- Opening Delimiter -

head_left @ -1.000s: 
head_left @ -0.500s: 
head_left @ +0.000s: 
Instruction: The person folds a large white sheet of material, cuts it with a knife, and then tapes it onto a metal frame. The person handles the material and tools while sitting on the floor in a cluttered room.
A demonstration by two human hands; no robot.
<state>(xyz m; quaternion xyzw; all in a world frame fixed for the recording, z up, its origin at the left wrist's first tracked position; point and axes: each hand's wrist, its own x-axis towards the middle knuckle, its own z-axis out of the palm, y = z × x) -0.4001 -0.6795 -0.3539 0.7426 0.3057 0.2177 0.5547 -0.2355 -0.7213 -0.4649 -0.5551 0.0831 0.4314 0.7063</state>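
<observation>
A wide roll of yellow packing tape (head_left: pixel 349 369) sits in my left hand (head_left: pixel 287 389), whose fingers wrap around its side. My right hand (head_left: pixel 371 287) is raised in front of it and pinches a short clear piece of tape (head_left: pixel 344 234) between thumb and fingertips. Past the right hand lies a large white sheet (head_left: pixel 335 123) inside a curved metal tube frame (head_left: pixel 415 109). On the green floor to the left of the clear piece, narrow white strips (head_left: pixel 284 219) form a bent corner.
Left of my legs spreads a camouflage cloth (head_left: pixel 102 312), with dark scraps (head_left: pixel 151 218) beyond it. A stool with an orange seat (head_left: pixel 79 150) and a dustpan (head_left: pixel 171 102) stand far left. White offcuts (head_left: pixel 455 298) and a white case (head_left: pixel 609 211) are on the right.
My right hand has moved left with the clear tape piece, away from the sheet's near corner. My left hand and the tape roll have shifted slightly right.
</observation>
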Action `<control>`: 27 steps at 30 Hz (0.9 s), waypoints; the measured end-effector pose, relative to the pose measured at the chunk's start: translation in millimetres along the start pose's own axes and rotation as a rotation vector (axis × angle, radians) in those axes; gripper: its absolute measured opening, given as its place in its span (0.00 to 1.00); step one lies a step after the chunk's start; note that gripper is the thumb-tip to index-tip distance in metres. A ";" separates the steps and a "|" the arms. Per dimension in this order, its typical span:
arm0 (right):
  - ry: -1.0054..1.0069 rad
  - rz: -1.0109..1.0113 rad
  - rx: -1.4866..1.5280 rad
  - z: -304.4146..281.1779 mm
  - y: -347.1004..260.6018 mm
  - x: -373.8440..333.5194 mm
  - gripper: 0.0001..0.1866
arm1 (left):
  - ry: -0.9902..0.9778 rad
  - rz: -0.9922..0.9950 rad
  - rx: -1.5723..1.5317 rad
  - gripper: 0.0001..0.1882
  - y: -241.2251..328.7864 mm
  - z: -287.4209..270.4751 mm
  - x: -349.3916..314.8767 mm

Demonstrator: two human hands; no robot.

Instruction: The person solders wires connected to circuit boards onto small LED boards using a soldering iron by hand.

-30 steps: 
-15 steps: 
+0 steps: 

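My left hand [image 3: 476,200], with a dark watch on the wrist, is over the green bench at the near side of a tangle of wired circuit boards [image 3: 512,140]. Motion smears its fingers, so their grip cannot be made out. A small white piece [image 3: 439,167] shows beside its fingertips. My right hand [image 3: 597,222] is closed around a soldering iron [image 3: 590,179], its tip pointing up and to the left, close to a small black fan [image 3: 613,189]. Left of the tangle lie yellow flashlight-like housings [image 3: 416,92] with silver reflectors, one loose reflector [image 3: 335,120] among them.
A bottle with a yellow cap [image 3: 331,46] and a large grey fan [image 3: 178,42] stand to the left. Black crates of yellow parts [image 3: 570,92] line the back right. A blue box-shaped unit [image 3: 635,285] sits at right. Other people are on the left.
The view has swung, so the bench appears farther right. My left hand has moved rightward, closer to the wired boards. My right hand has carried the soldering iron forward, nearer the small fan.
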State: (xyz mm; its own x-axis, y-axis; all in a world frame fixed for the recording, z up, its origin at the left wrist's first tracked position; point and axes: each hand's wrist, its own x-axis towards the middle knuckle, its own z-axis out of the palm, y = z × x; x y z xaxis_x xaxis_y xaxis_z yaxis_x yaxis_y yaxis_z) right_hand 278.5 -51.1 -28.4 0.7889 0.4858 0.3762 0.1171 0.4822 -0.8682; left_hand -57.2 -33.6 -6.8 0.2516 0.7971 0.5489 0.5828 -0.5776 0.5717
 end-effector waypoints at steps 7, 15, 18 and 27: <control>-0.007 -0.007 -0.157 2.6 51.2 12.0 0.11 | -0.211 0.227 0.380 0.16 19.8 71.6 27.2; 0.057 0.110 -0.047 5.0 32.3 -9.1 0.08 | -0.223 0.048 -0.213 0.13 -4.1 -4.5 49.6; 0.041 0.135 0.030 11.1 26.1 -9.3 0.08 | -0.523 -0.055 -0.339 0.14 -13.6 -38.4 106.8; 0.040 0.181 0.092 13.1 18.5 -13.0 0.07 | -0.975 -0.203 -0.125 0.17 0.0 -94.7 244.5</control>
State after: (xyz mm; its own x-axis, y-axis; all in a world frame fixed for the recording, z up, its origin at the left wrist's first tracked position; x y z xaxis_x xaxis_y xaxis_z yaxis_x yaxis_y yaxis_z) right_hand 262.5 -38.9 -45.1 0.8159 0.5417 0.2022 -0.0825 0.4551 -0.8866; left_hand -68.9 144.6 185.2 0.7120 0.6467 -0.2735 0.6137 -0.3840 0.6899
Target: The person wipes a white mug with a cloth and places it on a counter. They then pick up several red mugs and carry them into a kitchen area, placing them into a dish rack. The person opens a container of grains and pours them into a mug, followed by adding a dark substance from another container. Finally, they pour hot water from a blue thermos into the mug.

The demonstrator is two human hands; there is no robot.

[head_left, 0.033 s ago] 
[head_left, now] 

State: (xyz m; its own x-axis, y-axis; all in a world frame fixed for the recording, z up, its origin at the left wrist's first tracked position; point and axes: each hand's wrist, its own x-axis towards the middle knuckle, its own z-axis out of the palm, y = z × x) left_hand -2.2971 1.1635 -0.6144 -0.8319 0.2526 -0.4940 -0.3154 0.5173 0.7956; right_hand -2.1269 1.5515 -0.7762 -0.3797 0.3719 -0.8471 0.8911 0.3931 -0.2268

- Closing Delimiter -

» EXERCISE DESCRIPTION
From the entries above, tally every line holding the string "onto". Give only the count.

» RESPONSE
2